Il ressort également des témoignages des Ukrainiennes que les actions menées par les femmes sont largement négligées par la communauté internationale. L'immense combat des Ukrainiennes peut être constaté au sein de l'armée et de l'assistance médicale, tout comme dans les médias, la politique, la consolidation de la paix et l'aide humanitaire. Des centaines de milliers de femmes participent à l'assistance de tout le pays à travers des collectes et distributions, sous la menace constante des bombardements, et travaillent aux côtés de personnes déplacées à l'intérieur de leur pays. Tous les jours, elles laissent leurs enfants et leur famille afin de continuer à œuvrer pour la paix et la liberté de leur pays. Elles reçoivent des informations en direct sur la situation sur le terrain, que ce soit à propos d'un manque de fournitures médicales ou de crimes russes contre la population locale. Leur vécu et leurs témoignages sont ainsi déterminants pour reconnaître les signaux d'alarmes pouvant indiquer une intensification de la guerre. La Russie a déjà manifestement violé les accords bilatéraux et conventions internationales en ciblant des civils de manière brutale, à travers, notamment, des viols ainsi que des meurtres. Les civils vivent dans une peur constante, sans visibilité sur l’avenir. Des premiers cas de traite d'êtres humains à des fins de travail sexuel forcé ont également été signalés aux frontières polonaises et allemandes, ce qui nécessite des mesures préventives urgentes. De telles mesures, comme nous l'a appris l'histoire bosniaque, devraient être mises en œuvre à travers une écoute active de la parole des femmes et des ONG internationales féministes.

Aujourd'hui et pour le long-terme, pas « après coup »

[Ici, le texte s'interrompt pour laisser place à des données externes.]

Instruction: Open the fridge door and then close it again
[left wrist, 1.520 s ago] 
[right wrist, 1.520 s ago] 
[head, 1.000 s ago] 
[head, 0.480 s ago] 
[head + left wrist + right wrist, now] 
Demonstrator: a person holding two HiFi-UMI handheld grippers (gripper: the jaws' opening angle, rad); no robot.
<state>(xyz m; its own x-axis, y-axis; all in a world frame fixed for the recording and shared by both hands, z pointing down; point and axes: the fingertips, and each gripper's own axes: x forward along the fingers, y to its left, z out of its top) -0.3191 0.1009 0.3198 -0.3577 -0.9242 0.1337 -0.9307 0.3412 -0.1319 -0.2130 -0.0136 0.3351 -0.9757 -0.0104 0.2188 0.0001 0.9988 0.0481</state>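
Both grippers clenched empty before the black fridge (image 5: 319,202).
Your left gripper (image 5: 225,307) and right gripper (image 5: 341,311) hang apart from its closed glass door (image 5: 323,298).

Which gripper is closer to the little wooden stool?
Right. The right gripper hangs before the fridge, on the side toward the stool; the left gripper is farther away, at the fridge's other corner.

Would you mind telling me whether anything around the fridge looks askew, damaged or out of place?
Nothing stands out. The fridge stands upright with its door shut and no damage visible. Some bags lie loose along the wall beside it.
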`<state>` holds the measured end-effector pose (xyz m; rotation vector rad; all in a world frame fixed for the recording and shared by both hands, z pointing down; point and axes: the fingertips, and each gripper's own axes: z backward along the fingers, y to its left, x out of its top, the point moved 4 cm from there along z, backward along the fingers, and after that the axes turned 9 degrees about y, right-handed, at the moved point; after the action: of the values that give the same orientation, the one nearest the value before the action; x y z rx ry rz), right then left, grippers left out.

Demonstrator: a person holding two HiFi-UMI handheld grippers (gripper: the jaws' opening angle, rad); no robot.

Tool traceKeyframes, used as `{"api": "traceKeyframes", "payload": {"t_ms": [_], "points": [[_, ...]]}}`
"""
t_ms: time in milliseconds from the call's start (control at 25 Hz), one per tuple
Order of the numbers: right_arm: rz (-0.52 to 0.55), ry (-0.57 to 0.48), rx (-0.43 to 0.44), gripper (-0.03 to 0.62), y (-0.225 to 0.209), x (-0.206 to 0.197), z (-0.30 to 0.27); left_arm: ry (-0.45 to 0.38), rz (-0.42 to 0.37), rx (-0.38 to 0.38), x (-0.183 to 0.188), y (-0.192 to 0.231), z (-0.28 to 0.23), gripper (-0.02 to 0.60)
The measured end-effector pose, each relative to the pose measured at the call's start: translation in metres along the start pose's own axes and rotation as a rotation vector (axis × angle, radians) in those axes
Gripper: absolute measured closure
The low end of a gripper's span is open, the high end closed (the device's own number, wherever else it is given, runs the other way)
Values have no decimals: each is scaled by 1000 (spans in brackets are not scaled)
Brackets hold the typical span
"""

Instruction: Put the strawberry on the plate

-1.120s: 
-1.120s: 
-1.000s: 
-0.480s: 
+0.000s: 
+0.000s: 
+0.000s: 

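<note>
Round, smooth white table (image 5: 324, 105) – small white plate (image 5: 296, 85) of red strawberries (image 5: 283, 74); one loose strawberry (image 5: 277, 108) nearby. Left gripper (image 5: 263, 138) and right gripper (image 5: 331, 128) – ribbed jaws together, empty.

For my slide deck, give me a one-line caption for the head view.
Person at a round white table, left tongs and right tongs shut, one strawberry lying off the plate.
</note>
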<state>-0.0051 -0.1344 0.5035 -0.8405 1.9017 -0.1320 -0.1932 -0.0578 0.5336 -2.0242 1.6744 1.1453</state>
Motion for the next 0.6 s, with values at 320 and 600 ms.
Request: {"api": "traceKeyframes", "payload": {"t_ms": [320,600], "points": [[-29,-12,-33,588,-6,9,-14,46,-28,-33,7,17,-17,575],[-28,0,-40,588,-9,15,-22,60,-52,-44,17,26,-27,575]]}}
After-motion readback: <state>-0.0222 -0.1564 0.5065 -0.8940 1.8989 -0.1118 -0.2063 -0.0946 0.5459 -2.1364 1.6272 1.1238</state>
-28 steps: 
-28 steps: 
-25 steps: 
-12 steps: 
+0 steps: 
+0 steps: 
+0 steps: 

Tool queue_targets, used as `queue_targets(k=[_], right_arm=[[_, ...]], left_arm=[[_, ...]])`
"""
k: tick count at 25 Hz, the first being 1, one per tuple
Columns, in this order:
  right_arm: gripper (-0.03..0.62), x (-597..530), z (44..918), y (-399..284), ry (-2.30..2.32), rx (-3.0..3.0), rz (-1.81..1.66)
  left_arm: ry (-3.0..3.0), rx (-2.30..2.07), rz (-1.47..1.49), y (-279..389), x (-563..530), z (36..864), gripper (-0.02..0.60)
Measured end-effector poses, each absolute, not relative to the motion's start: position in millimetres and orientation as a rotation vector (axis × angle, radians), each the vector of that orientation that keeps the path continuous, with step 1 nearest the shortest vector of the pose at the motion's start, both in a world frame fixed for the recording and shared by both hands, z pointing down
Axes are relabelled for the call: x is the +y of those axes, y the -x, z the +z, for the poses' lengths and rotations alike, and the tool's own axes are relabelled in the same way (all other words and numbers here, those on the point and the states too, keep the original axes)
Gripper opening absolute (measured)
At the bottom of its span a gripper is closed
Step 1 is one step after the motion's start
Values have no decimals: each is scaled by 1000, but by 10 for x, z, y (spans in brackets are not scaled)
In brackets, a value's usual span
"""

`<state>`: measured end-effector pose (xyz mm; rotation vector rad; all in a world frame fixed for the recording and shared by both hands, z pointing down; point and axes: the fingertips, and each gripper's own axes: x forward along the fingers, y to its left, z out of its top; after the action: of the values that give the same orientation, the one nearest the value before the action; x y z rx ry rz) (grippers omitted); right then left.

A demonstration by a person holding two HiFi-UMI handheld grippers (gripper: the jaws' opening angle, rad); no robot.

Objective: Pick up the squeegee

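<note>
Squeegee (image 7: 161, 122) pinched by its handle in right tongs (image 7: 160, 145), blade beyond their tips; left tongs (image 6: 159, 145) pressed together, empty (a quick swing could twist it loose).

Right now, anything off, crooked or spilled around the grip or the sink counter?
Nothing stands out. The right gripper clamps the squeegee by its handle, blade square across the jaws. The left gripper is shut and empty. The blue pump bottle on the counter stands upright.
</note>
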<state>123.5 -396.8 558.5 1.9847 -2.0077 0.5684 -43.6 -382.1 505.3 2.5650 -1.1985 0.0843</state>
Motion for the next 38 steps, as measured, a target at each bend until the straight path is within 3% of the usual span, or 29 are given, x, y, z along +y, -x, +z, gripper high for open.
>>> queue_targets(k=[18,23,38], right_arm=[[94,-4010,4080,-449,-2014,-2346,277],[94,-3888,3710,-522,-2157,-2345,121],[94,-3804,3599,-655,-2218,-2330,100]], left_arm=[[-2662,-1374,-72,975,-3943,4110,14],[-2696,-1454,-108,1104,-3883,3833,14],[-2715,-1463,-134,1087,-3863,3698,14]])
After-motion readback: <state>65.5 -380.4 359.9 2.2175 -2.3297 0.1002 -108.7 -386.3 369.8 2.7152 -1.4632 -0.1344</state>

Les gouvernements, les organisations internationales, la société civile, sans oublier les médias, devraient commencer à prêter davantage attention à la parole des Ukrainiennes faire connaître leurs actions afin d'éviter d'horribles scénarios comme les évènements récents des guerres des Balkans, tels que le génocide de genre ou la traite d'êtres humains à grande échelle à des fins de travail sexuel forcé. Comprendre les dynamiques genrées de la guerre est également primordial pour une participation significative des femmes, aujourd'hui ainsi qu'après la guerre. Laura Sjoberg indique, dans sa thèse féministe, que les guerres débutent plus tôt et durent plus longtemps que ce que les interprétations traditionnelles renvoient, et que la guerre serait alors un continuum genré.

Dans le contexte de l'Ukraine, cette thèse insinue que les impacts de genre de ces huit ans de conflit accompagnés des réformes d'État, telles que l'augmentation des violences misogynes et inégalités socio-économiques, prennent de nouvelles proportions massives. Si nous commençons à considérer les Ukrainiennes en tant qu'actrices de ce conflit et à tenir compte de leurs témoignages aujourd’hui et non après coup, nous pourrons avoir, à long terme, après la guerre, un processus de paix de long terme favorable à l’égalité de genre

 

Une version antérieure de cet article a été publiée en République tchèque le 8 mars 2022 dans le cadre des réflexions analytiques sur l'invasion russe en Ukraine publiées par l'Institut des relations internationales de Prague.